• **What is expected**
This exercise calls for copying every line below that holds the word "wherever".
------------------------------
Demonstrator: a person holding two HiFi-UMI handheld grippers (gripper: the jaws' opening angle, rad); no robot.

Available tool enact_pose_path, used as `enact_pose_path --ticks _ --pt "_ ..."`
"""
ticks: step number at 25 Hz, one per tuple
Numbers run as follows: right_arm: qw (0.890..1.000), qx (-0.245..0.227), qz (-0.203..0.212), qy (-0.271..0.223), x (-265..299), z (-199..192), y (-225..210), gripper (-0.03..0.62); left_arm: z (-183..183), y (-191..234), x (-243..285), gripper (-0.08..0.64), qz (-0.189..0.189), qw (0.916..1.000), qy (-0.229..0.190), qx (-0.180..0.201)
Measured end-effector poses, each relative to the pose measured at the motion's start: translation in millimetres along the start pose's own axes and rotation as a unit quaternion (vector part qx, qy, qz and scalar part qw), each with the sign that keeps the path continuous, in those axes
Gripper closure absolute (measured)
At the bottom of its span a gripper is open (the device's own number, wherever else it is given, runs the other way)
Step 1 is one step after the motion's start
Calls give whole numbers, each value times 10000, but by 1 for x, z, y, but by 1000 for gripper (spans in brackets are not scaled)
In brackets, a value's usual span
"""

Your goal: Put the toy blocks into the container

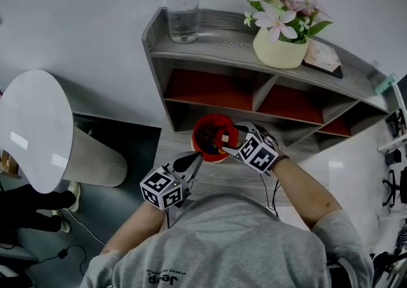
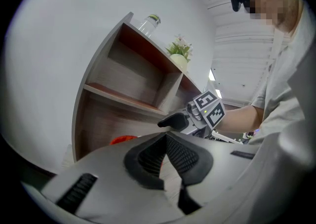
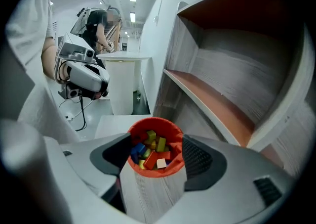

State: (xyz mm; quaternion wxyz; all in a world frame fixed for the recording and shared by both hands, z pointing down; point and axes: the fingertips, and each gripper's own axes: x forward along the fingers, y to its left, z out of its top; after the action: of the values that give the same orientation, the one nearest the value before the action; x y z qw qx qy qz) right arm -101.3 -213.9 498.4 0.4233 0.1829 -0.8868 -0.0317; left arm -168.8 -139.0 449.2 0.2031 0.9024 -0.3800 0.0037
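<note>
A red container (image 1: pixel 206 152) stands on the wooden tabletop in front of the shelf unit, holding several toy blocks (image 3: pixel 150 153) in blue, yellow, red, green and white. My right gripper (image 3: pixel 157 155) tilts down over the container's near rim with its jaws open, one on each side of the rim; nothing is between the pads. In the head view the right gripper (image 1: pixel 230 140) sits at the container's right edge. My left gripper (image 1: pixel 196 158) is just in front of the container, pointing at it, with its tips (image 2: pixel 165 138) touching and nothing visibly held.
A grey shelf unit (image 1: pixel 254 93) with red-floored compartments rises right behind the container. On top stand a water bottle (image 1: pixel 182 7) and a flower pot (image 1: pixel 280 48). A white rounded object (image 1: pixel 38 131) stands at the left.
</note>
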Motion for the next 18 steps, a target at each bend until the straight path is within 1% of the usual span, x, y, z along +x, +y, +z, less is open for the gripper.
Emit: enact_pose_path --ticks 6,10,12,14,18 --pt "9999 133 -53 -1 -9 -13 4 247 -1 -8 3 551 -101 9999 3 18" --pt "9992 374 -75 -122 -21 -22 3 249 -3 -15 10 551 -175 9998 18 37" --pt "9978 589 -88 -284 -33 -29 0 260 -3 -21 16 551 -228 9997 22 48" --pt "9941 930 -123 -545 -50 -38 -6 293 -3 -28 24 551 -292 9996 24 52" --pt "9802 1644 -262 -1070 -100 -70 -24 364 -1 -51 46 551 -386 9992 9 117"
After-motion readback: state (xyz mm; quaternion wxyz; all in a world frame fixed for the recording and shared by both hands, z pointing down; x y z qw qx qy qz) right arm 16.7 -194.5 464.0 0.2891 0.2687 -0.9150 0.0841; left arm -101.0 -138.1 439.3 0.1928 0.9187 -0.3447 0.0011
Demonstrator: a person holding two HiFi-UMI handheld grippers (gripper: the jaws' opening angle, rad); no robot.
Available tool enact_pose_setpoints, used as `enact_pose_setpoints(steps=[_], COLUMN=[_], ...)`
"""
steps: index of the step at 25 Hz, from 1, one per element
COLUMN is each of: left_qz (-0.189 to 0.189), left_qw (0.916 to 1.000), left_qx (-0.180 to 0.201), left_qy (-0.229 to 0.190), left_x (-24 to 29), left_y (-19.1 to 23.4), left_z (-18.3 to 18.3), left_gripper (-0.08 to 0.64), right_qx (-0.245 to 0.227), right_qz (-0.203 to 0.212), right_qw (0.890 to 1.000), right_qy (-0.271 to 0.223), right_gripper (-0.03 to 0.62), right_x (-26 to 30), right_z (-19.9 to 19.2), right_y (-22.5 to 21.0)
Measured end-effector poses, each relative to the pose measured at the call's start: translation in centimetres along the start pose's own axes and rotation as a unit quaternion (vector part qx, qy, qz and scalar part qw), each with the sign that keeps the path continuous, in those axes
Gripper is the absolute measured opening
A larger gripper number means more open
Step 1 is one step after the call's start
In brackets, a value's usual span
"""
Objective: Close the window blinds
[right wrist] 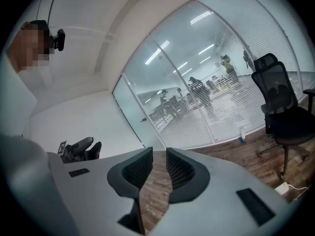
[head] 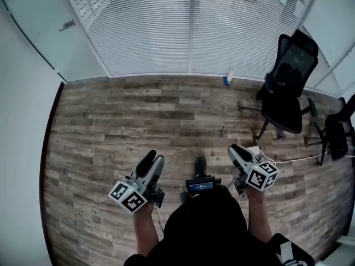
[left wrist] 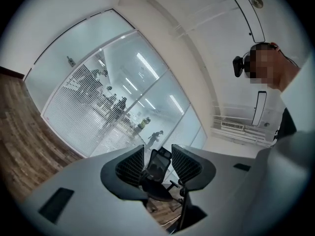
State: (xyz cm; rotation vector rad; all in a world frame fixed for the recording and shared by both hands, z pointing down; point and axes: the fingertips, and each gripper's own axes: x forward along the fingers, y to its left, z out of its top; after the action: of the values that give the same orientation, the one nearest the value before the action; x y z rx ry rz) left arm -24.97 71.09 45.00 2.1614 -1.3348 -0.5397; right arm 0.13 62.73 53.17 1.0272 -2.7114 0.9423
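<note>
White slatted window blinds [head: 166, 26] hang over the glass wall ahead, down to the floor. In the gripper views the blinds [left wrist: 78, 102] [right wrist: 231, 112] cover the lower glass, and people and ceiling lights show through the slats. My left gripper [head: 153, 158] [left wrist: 158, 156] is held low at the left, open and empty. My right gripper [head: 238, 150] [right wrist: 159, 154] is at the right, jaws a narrow gap apart with nothing between them. Both are well short of the blinds. The left gripper [right wrist: 81, 149] also shows in the right gripper view.
A black office chair [head: 285, 87] [right wrist: 280, 107] stands at the right near the glass, with a second one [head: 335, 132] further right. A small bottle [head: 227, 78] stands on the floor by the blinds. A glass door with a handle [head: 67, 24] is at the left. A white cable and box [head: 254, 148] lie by my right side.
</note>
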Motion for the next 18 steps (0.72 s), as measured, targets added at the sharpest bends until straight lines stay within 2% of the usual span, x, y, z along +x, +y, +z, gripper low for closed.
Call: enact_pose_setpoints(steps=[6, 13, 18], left_qz=[0.044, 0.034, 0.034], left_qw=[0.9988, 0.9956, 0.9943], left_qx=[0.022, 0.083, 0.076], left_qy=[0.001, 0.026, 0.066], left_x=[3.5, 13.4, 17.9], left_y=[3.9, 4.5, 5.7], left_z=[2.1, 7.0, 6.1], left_gripper=[0.189, 0.189, 0.189], right_qx=[0.025, 0.007, 0.003], right_qz=[0.041, 0.063, 0.056], right_qw=[0.999, 0.997, 0.997], right_qy=[0.007, -0.048, -0.047], right_gripper=[0.092, 0.092, 0.092], right_x=[7.8, 14.8, 16.6], right_z=[1.3, 10.7, 12.5], right_y=[-4.0, -9.3, -12.4])
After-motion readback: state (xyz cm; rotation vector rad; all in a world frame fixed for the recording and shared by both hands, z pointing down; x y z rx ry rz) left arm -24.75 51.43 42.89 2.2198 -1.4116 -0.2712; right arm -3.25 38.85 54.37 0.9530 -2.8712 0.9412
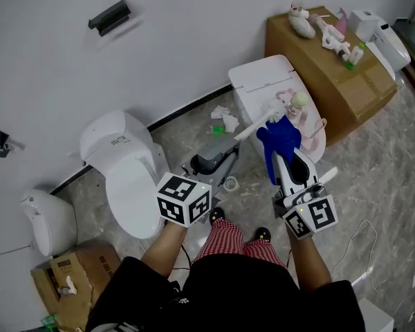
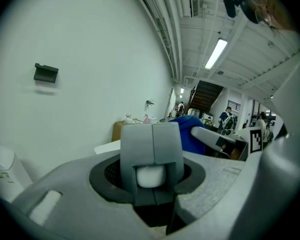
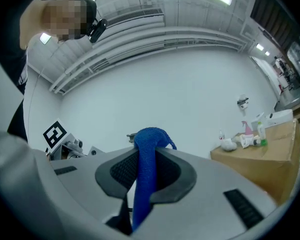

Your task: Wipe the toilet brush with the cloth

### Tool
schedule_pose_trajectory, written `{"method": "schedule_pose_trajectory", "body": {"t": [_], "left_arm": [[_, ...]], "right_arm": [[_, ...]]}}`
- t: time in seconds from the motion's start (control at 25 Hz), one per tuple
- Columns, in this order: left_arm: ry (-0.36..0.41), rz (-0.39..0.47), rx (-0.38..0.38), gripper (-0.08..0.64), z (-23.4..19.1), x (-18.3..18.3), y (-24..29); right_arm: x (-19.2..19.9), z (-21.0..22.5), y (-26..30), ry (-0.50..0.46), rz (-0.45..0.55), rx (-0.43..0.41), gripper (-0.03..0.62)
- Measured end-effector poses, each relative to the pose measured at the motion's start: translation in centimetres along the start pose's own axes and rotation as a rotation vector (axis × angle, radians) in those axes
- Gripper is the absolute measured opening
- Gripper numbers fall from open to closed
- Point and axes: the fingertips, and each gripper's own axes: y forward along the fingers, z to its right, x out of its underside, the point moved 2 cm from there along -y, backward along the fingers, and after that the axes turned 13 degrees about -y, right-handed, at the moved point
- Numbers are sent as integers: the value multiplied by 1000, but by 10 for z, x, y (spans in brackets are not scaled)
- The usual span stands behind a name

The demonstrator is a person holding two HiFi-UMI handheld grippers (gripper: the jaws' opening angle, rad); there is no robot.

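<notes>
A white wall [image 1: 194, 40] with a black bracket [image 1: 111, 14] meets a grey marbled floor [image 1: 380, 171]. A white toilet [image 1: 124, 164] and a cardboard box [image 1: 346, 95] stand along it; a strip light [image 2: 216, 54] glows overhead.

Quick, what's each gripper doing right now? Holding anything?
Left gripper: closed on the toilet brush, at its grey handle end.
Right gripper: closed on the blue cloth.

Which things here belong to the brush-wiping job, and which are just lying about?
In the job: toilet brush, gripped by the left gripper; blue cloth, gripped by the right gripper.
Lying about: toilet, cardboard box, toys on it, scraps of paper.
</notes>
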Motion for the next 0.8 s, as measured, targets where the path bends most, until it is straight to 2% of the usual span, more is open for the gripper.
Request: {"method": "schedule_pose_trajectory", "body": {"t": [0.28,0.8], "left_arm": [[28,77,35,172,38,-22,-18],[84,144,95,172,99,-32,-39]], "right_arm": [[-32,-12,-6,-6,71,-68,66],[-68,-27,-22,-33,163,-173,66]]}}
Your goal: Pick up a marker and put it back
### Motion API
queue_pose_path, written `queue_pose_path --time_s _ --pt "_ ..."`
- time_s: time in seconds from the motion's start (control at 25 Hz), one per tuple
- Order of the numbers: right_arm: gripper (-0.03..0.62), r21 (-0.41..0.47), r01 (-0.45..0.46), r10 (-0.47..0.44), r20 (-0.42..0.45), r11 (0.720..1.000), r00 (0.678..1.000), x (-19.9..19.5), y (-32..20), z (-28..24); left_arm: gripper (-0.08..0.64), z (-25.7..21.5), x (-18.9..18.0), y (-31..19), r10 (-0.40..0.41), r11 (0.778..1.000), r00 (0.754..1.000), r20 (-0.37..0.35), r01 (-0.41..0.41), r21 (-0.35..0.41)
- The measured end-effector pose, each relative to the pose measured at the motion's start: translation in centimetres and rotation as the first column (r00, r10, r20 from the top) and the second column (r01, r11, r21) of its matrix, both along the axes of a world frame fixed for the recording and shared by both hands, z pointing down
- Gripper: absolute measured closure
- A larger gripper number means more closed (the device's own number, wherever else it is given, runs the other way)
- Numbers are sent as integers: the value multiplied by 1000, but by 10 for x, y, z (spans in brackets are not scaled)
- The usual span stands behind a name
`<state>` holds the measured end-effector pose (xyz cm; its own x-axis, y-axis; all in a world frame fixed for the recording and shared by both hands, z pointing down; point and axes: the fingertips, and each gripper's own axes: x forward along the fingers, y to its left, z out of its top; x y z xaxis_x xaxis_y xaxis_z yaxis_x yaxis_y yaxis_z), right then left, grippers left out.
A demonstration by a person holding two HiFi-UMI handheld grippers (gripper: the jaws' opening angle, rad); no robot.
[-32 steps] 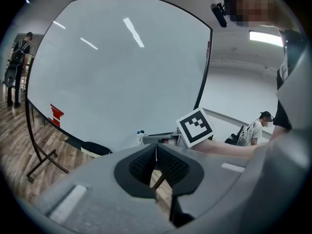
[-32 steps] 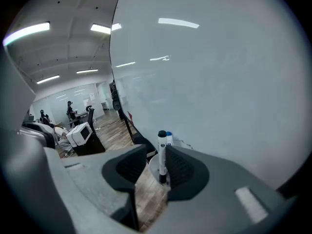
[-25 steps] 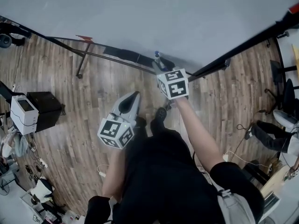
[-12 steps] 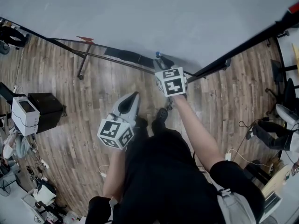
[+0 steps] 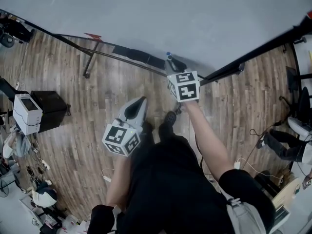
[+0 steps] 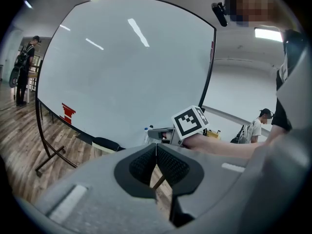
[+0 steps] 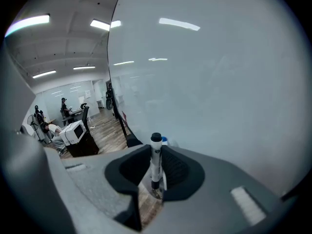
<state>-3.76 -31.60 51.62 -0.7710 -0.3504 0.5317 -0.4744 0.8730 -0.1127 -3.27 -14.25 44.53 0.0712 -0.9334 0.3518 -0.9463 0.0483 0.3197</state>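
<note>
marker (image 7: 155,165): white barrel, black cap up. It is held upright between the pads of the right gripper, lower centre of the right gripper view, in front of the whiteboard.
right gripper (image 7: 155,151): clamped on the marker. Its jaws have just been closing with the marker between them. Its tagged cube (image 5: 184,86) is seen at the centre of the head view, just below the whiteboard's lower edge.
left gripper (image 6: 156,149): jaws pressed together, nothing between them. It is seen lower left of the right gripper in the head view, apart from the whiteboard.
whiteboard (image 5: 161,13): fills the top of the head view. A red mark (image 6: 68,112) is seen at its lower left in the left gripper view.
blue-capped bottle (image 6: 146,133): at the whiteboard's lower edge, just beside the right gripper.
dark block (image 6: 104,144): on the whiteboard's ledge, left of the bottle. Its kind cannot be told.
floor (image 5: 73,91): wood planks.
white box (image 5: 25,112): set on a black cabinet (image 5: 48,112) at the left edge of the head view, well apart from both grippers.
</note>
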Motion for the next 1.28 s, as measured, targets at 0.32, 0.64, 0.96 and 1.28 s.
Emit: queue_pose_path --time_s 0.32,0.64,0.96,1.28 --pt "517 62 -18 14 63 998 998 12 0 -34 548 2 -3 10 21 1000 1000 9 -21 -14" --pt "517 144 -147 127 138 979 982 32 9 -90 548 -8 -11 26 118 993 993 20 -119 28" --pt "517 222 -305 263 199 926 944 47 70 -137 548 -20 -39 68 263 960 965 8 -262 98" --pt "518 212 -391 337 251 896 908 50 162 -155 548 -25 -66 117 383 914 923 32 -383 133"
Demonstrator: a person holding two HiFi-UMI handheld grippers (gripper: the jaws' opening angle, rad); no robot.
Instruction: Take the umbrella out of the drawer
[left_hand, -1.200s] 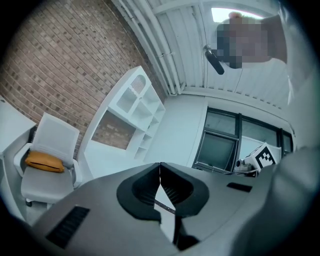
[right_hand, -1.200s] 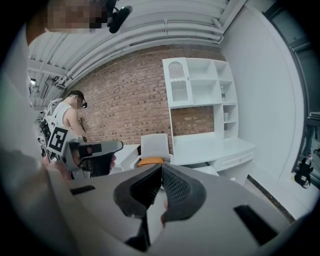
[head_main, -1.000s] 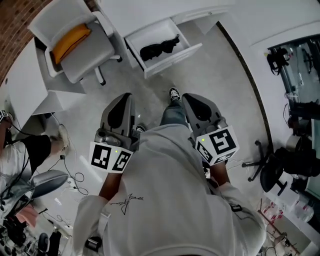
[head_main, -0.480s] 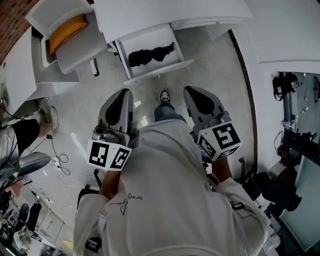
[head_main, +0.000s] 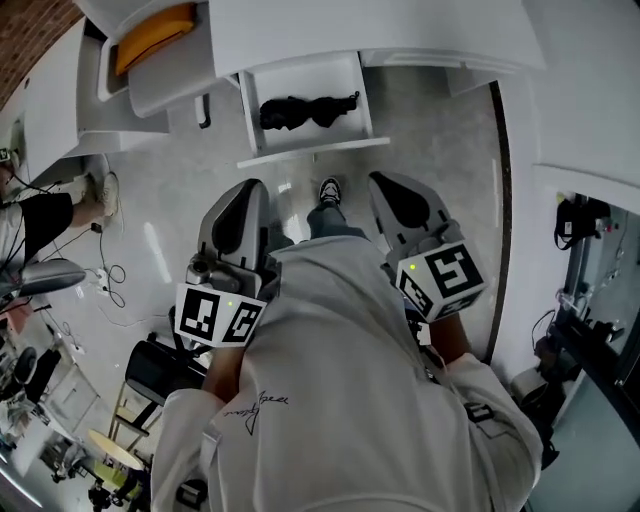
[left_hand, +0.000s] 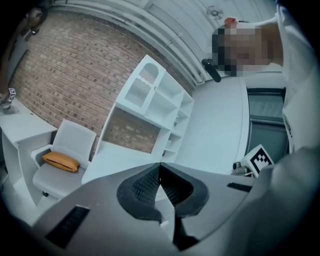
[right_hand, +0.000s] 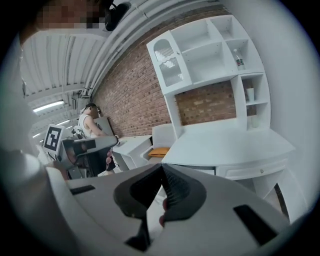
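The person has turned square to the desk; the open drawer (head_main: 312, 152) now sits straight ahead, umbrella (head_main: 305, 110) lying inside; left gripper (head_main: 243, 195) and right gripper (head_main: 390, 190) are closed, empty, well short; reaching likely follows.

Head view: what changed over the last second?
The person turned toward the open drawer, now squarely ahead. The umbrella still lies inside; the left gripper and right gripper stay shut and empty.
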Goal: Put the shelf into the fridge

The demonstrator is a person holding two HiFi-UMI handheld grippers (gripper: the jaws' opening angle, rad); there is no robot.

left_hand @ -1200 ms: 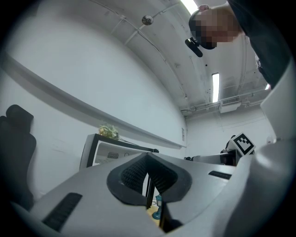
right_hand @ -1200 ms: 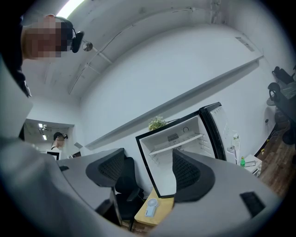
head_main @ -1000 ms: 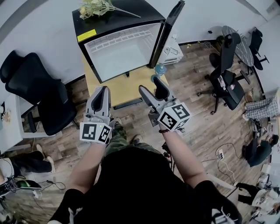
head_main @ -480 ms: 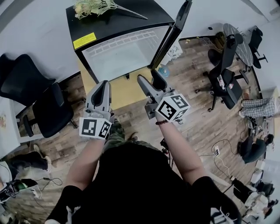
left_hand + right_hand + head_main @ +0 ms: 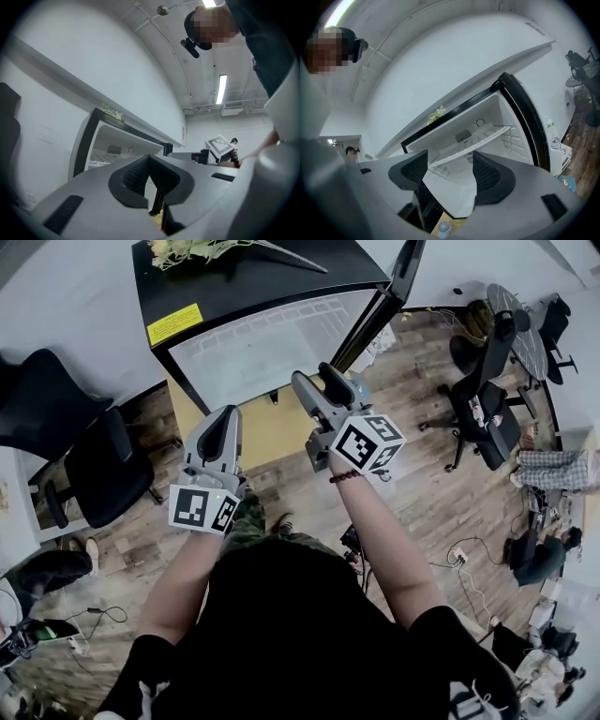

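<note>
In the head view the left gripper (image 5: pixel 228 413) and right gripper (image 5: pixel 314 376) point at the open fridge (image 5: pixel 253 282), the left gripper view shows its jaws closed together on nothing, and the right gripper view shows jaws partly apart and empty, the white wire shelf (image 5: pixel 483 138) lying inside the fridge beyond them.

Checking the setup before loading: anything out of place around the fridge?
A bunch of flowers lies on its side atop the fridge, stems loose, no vase. Otherwise nothing stands out.

Black fridge (image 5: pixel 262 282) open, white interior; white wire shelf (image 5: pixel 457 152) inside.
</note>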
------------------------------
• **Solution to this task**
At the bottom of its span a gripper is open (the device's own number, wherever else it is given, runs the other way)
- A larger gripper number means more closed (the device's own number, wherever else it is given, runs the other way)

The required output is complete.